Much like the very cover of the book (that you are holding), human touch, human commodification and the creation of mass art creates a messiness inherent to the object. A risograph comic will have its ink smudged even after its dried. A slight fold by the postman irrevocably changes the book. A spilt drink, a moldy home, a hungry dog, a licked finger all change the physical object in ways the creator could never intend. That is why the front cover is barely recognizable as anything outside of a series of ink splotches, which change context every time you look at them (is that an eye? a flower? a figure?) because the work changes in an infinite number of ways between one breathe and the next.

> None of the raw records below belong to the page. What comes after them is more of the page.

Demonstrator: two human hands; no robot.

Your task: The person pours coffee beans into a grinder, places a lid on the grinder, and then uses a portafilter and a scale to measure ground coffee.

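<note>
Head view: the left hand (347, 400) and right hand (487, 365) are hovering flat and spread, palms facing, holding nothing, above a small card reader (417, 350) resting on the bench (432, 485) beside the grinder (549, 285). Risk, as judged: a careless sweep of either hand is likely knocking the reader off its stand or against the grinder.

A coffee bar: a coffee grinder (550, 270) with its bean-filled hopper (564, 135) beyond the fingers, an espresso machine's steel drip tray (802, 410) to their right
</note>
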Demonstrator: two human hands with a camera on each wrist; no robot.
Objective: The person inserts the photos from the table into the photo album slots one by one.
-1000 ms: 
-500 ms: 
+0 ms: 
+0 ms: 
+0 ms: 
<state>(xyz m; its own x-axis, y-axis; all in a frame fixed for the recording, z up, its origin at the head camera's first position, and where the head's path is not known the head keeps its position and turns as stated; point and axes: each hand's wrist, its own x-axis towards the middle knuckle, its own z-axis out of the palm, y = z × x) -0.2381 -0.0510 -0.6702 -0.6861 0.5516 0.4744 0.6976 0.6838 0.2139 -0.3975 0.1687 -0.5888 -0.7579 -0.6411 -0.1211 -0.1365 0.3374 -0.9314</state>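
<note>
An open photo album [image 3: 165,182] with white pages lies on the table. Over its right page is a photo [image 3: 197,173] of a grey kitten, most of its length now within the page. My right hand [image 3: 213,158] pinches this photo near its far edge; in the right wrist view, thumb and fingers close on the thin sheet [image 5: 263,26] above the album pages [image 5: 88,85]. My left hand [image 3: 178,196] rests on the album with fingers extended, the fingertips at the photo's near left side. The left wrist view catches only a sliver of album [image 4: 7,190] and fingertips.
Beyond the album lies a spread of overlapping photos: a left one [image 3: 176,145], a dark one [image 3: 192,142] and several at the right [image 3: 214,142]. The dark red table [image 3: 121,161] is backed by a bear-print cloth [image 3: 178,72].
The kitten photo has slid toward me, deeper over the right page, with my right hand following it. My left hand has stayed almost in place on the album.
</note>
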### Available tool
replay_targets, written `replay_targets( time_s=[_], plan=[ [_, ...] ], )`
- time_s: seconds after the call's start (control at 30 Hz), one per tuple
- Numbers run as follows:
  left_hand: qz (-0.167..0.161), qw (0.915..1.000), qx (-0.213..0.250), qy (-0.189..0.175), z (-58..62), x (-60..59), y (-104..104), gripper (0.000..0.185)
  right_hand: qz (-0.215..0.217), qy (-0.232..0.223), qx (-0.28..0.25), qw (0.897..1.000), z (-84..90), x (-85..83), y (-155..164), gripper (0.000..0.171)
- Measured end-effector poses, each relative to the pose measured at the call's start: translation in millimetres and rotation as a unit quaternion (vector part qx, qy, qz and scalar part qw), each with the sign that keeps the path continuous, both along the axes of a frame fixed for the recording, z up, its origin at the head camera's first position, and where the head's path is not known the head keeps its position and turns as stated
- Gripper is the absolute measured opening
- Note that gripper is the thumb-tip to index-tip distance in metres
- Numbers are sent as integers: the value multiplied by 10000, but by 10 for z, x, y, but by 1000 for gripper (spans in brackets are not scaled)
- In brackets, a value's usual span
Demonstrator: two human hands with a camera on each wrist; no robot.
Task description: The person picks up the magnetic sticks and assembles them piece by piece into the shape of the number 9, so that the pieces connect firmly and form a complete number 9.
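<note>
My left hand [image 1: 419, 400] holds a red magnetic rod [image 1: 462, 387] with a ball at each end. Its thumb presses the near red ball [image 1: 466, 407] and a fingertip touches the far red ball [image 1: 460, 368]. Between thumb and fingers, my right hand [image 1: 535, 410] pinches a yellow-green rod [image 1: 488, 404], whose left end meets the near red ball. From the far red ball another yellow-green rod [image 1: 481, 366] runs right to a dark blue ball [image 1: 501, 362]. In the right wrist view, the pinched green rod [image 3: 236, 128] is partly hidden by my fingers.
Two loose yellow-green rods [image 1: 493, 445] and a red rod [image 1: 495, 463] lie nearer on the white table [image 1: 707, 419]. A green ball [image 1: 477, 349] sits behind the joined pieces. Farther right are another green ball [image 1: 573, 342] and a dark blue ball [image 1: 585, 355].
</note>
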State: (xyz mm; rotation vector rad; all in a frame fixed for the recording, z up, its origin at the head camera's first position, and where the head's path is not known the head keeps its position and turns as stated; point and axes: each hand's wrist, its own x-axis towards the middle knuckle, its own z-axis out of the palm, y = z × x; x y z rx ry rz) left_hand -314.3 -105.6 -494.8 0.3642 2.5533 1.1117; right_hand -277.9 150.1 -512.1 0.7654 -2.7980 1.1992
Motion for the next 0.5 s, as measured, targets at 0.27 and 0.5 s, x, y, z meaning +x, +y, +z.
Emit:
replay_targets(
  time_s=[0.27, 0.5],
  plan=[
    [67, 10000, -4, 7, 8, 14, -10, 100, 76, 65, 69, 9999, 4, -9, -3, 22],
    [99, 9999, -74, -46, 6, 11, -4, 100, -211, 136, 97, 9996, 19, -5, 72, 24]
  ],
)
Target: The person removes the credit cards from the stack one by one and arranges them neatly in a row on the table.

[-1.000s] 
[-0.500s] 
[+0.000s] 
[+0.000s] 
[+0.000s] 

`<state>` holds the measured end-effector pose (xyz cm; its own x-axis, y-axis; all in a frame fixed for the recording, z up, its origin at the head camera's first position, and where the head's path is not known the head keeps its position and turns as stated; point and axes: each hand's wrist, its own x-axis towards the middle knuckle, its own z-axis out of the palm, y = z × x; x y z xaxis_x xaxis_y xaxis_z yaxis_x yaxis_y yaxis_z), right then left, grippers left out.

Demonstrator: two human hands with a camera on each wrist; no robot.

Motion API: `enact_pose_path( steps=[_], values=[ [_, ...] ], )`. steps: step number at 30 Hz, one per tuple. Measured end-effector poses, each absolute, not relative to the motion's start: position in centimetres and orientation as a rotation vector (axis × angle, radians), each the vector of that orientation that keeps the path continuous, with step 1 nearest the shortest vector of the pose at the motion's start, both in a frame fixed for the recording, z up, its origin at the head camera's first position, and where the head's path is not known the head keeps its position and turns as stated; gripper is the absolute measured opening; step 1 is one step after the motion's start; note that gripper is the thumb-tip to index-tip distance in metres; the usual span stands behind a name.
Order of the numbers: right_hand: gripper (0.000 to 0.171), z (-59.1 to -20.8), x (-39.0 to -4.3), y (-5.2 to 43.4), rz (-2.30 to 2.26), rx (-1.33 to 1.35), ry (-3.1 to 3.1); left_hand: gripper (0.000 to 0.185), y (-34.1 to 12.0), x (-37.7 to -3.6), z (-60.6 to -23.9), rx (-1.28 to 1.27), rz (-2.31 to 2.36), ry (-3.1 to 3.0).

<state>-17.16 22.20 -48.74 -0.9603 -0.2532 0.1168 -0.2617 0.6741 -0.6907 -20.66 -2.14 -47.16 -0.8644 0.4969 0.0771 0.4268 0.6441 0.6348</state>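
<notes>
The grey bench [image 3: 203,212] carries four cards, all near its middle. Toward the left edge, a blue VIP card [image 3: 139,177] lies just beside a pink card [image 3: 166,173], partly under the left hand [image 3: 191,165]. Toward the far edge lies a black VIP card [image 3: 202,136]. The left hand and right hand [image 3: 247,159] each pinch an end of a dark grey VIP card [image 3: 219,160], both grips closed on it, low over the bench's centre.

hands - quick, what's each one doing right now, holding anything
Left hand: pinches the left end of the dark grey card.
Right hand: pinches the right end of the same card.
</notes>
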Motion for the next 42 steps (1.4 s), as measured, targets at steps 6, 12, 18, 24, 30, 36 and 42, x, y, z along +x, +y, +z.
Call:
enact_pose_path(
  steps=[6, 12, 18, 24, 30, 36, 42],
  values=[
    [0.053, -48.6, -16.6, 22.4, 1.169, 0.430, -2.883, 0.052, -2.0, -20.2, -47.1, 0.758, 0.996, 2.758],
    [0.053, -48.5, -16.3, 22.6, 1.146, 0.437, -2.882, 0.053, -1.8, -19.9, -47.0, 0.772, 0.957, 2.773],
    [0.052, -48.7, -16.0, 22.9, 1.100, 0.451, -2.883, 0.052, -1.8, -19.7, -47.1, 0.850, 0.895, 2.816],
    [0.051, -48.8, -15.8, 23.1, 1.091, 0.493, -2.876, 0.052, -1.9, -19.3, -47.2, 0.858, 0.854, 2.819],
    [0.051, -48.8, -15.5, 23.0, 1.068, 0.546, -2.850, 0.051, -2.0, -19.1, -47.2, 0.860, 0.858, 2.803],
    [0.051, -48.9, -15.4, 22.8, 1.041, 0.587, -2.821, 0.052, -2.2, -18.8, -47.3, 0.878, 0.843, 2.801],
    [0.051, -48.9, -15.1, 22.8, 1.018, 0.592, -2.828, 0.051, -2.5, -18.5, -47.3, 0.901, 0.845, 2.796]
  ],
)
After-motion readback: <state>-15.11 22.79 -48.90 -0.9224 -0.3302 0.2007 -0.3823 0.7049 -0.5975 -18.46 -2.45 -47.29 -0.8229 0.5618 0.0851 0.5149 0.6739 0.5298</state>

A bookcase filled with leafed over zines has a waviness to its composition. Blotches of ink appear to be placed haphazardly between the lines that create the image of a bookshelf; making a vaporous approximation of a series of book spines placed next to each other. When pulling a random comic off the shelf the grid shifts with every movement of the hand. Nothing is defined. Not even the idea of a book.
Original art, sitting perfectly framed on the author's wall, retains its rigidness of creation because of its classification as “not to touch”. One cannot reproduce an original because it is just that, an original. The Heisenberg Effect posits that once something is observed it is irrevocably changed, the same idea exists with an original and a reproduction, each reproduction, however skillfully done, loses something of the original; it becomes murky with the fingerprints of the other, the other artist, the other photographer, the other machine.
Even the encounter between the fan and the creator becomes murkier with each passing page, as the idealized version of the meeting becomes the actualized, as beer is drank, weed is smoked, zines are flipped through and the end is reached.
It is changed. By touch. By consumption. By life.